* _TASK PROMPT_
Among the entries below, tally each line in which the word "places" is found, then state the tally alone.

[Records from a dataset]
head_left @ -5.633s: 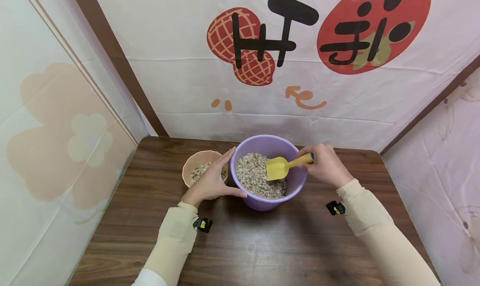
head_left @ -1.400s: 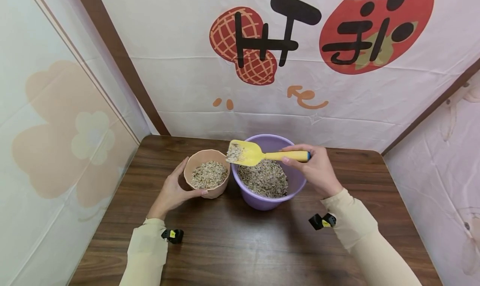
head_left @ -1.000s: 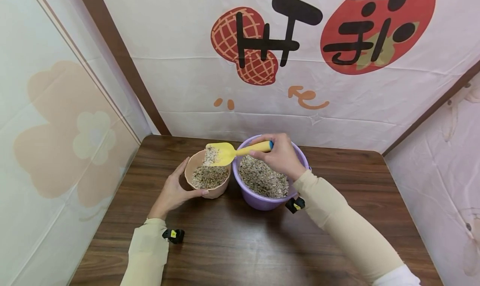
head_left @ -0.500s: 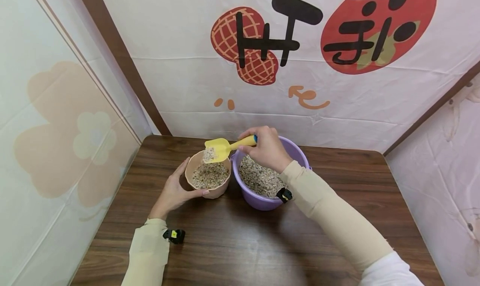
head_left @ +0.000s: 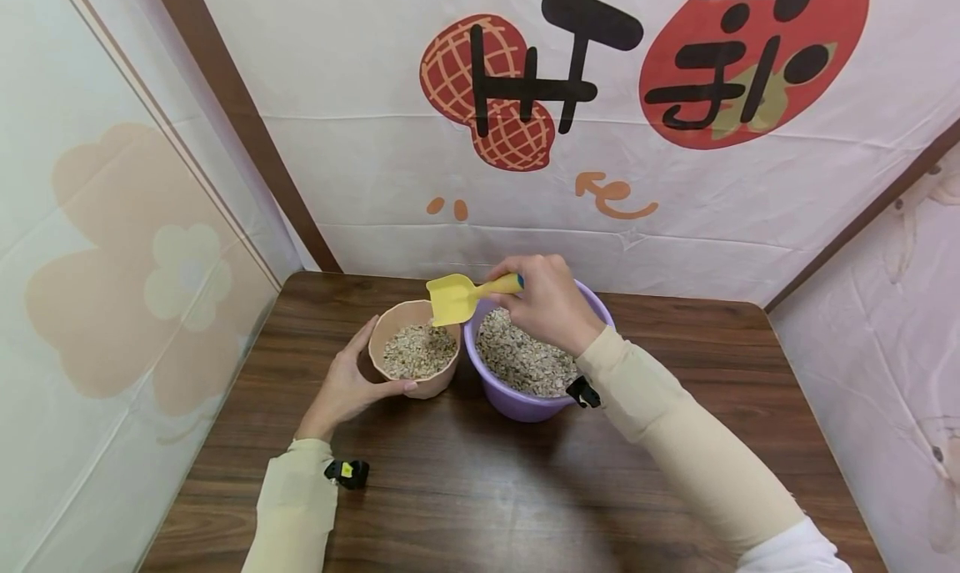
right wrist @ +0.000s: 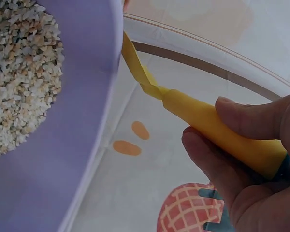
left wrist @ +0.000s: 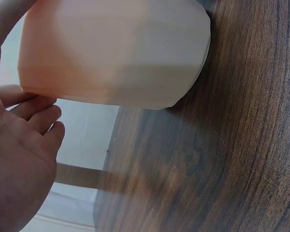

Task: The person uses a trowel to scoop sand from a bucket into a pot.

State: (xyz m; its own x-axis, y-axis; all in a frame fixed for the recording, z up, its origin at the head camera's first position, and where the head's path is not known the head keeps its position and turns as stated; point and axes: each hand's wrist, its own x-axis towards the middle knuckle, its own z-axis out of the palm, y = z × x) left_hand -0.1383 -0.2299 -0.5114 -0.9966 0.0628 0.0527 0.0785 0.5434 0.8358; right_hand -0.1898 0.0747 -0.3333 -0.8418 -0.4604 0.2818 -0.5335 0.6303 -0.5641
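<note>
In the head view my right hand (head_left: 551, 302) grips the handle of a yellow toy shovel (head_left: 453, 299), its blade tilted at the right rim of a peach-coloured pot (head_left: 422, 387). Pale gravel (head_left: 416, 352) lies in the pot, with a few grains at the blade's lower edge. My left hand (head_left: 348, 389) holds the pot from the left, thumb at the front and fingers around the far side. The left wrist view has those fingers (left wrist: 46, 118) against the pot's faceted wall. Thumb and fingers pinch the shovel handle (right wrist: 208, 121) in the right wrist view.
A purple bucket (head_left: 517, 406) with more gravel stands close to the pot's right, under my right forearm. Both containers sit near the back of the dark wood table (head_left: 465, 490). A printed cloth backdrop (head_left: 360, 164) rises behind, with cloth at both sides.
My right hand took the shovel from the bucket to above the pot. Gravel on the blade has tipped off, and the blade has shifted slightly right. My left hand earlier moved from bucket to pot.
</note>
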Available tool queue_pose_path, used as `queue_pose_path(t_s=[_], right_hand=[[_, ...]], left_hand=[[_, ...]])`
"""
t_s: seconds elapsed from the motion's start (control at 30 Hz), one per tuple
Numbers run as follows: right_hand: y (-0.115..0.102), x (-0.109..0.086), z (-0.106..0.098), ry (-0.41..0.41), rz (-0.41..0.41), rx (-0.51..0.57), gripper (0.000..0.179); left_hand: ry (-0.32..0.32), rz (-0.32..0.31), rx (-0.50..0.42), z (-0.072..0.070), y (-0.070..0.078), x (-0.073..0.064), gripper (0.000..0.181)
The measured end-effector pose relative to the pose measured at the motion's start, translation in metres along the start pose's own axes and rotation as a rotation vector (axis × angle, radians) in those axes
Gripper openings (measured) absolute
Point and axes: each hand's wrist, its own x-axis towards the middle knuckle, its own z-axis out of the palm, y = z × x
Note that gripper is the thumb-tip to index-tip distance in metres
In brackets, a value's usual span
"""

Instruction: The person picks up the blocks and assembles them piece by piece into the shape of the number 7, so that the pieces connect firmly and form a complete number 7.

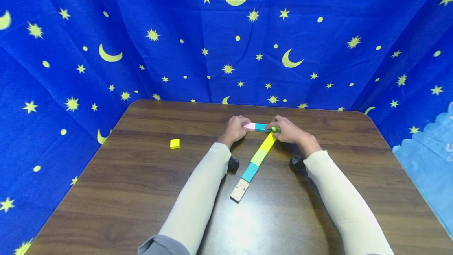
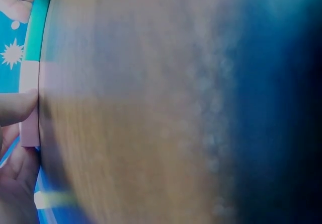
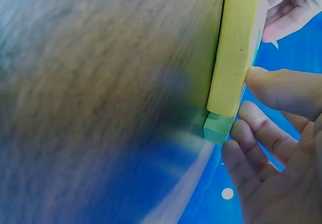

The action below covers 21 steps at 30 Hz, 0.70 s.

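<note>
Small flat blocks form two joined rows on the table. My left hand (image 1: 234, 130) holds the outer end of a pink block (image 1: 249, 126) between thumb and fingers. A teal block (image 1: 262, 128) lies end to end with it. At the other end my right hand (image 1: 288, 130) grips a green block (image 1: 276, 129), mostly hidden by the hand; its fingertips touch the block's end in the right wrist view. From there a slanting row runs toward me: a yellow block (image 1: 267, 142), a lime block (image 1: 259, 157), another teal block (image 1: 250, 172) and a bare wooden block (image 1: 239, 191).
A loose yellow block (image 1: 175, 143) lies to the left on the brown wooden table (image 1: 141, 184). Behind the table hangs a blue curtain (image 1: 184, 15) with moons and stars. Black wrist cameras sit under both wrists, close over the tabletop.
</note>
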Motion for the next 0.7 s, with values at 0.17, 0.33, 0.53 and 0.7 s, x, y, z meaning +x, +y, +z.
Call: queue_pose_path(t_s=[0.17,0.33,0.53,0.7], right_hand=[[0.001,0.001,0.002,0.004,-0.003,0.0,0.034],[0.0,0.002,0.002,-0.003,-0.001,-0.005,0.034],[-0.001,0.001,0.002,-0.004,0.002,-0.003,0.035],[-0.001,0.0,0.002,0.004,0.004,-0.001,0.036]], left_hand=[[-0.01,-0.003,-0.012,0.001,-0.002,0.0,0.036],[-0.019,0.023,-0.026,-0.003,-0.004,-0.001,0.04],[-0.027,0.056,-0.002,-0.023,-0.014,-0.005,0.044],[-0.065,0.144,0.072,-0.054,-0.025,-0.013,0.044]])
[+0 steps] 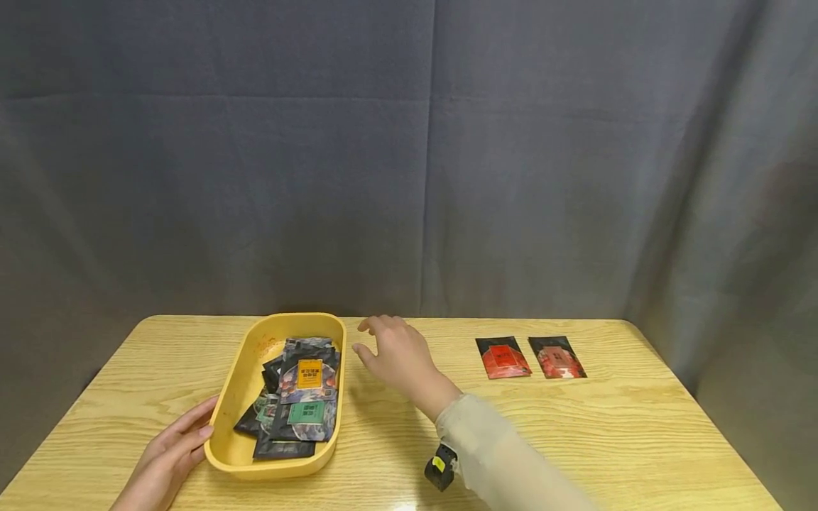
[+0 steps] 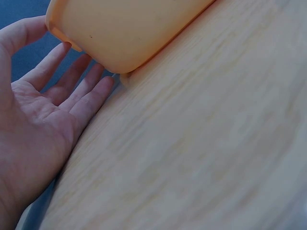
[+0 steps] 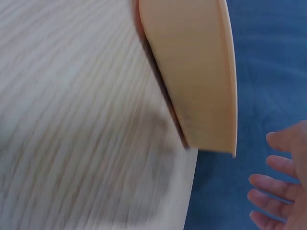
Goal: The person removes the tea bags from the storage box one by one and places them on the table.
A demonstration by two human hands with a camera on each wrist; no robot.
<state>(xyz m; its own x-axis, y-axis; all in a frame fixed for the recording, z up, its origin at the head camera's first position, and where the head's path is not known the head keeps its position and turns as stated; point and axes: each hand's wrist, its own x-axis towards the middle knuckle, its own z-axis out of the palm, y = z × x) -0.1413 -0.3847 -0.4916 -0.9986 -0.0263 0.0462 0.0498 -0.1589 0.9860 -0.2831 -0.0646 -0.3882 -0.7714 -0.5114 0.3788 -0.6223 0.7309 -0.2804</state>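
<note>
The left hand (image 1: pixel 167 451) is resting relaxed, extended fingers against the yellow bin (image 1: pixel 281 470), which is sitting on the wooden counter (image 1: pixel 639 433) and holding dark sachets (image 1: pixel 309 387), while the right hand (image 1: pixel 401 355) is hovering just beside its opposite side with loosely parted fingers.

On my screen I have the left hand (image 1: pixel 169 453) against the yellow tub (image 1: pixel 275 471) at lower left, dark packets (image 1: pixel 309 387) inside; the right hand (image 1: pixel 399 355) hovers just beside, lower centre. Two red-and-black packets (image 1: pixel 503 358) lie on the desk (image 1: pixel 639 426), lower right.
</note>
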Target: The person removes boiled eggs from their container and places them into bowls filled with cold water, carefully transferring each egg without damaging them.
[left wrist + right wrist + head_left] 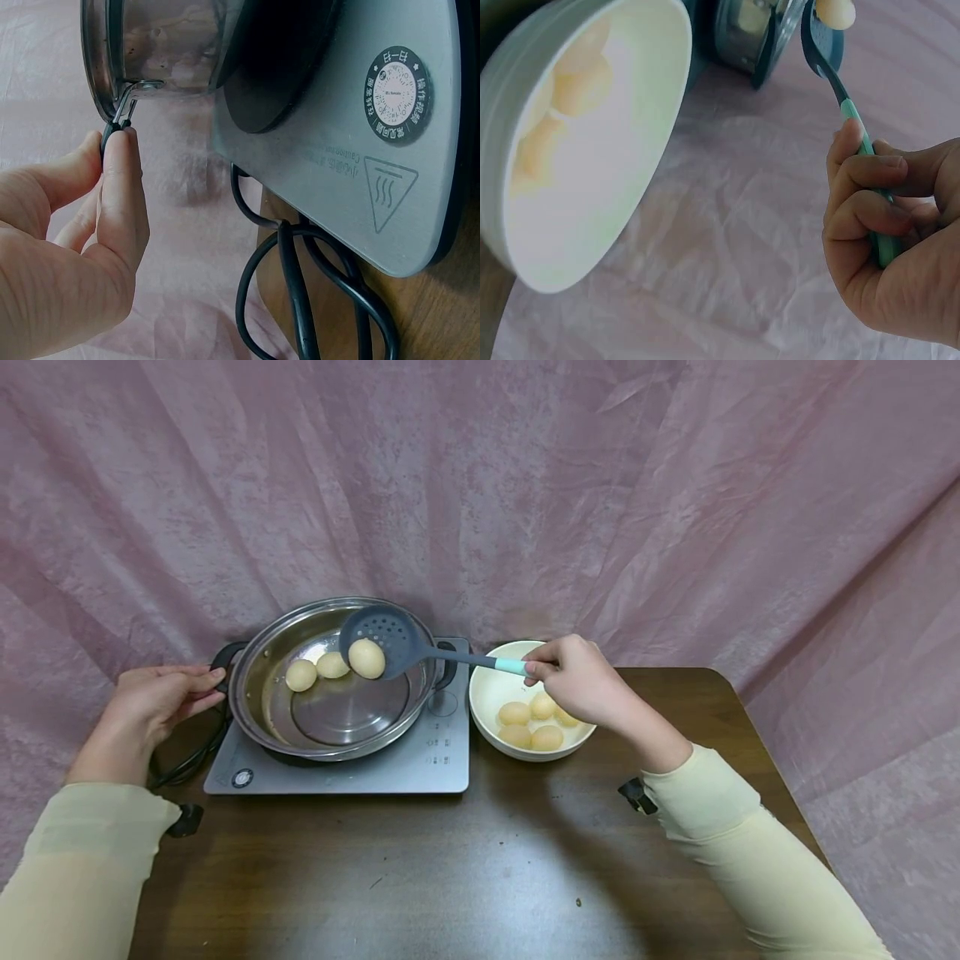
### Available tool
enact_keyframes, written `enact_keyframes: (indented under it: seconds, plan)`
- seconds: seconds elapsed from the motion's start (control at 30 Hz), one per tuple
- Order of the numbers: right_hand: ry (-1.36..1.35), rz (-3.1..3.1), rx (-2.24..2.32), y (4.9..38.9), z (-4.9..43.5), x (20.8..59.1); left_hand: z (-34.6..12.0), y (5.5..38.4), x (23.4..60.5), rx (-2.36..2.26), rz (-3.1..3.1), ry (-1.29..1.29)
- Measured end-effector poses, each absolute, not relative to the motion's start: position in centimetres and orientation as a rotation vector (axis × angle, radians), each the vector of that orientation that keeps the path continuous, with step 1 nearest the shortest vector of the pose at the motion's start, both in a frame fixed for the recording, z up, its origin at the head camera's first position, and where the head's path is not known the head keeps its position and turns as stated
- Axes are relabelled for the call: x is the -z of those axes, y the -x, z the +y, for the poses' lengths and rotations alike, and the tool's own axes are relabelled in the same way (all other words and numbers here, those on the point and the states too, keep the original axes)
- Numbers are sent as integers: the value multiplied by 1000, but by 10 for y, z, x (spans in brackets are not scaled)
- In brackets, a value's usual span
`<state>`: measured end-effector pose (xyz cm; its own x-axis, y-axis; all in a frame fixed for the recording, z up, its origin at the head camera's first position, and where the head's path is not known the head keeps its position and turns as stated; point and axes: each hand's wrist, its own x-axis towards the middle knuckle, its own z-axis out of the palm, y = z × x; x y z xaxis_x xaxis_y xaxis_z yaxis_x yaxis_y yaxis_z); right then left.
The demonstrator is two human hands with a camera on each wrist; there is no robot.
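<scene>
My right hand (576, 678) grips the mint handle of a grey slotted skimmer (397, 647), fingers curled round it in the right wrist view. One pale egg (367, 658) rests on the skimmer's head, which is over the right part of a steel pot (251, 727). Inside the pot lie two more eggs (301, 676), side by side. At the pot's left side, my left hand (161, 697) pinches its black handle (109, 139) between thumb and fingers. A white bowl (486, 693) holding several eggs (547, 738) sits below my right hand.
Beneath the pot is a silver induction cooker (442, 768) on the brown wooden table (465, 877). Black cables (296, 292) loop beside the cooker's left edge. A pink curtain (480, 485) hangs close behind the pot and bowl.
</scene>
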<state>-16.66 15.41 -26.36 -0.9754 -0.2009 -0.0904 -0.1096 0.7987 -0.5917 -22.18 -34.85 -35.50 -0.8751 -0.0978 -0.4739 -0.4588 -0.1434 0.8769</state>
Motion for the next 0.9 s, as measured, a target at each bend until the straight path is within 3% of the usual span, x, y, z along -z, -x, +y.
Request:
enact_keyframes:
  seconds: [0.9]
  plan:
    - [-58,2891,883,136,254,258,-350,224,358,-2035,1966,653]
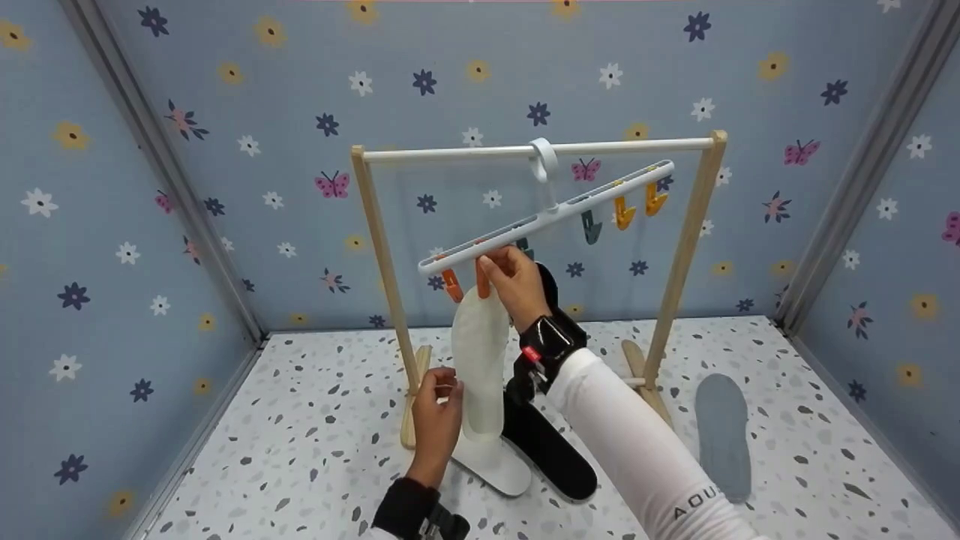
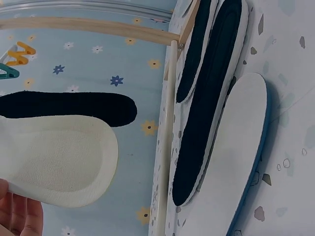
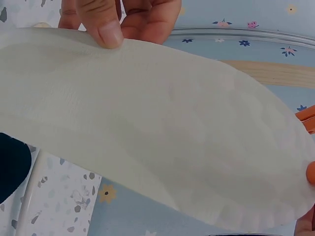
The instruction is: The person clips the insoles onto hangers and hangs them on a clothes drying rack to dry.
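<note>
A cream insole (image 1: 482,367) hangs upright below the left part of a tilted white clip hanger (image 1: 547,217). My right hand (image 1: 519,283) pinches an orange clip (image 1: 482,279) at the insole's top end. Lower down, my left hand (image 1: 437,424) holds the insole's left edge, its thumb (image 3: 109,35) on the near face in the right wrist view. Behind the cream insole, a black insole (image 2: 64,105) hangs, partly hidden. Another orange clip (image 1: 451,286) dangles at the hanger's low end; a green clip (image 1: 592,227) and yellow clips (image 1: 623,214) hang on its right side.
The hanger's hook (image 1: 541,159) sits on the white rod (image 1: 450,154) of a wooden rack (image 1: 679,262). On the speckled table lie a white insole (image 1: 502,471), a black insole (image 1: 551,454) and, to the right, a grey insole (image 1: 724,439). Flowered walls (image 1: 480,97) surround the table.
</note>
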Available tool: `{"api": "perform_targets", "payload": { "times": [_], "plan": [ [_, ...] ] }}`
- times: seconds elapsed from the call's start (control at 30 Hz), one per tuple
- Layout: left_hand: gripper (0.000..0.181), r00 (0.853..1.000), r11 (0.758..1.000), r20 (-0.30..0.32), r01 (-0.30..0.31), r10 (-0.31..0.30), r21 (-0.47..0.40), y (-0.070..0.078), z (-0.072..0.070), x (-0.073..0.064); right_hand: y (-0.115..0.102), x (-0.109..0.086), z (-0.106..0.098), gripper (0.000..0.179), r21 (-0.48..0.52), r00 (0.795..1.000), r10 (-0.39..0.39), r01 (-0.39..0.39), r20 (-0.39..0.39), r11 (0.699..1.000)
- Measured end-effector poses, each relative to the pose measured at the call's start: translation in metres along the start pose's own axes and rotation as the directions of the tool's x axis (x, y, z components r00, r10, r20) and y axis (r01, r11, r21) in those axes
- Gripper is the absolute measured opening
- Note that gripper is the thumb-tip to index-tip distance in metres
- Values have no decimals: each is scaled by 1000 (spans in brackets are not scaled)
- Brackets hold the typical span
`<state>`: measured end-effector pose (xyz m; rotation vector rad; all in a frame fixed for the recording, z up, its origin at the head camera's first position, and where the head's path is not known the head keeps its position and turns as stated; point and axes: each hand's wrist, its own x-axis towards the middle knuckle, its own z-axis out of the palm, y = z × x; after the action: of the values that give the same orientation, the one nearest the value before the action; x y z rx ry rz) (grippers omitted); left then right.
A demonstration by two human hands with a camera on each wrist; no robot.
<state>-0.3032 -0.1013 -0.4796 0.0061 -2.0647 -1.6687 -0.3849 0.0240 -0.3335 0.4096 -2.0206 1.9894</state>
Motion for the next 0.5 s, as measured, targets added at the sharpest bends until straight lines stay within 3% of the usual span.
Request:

* _SOLUTION FOR THIS PROBLEM_
2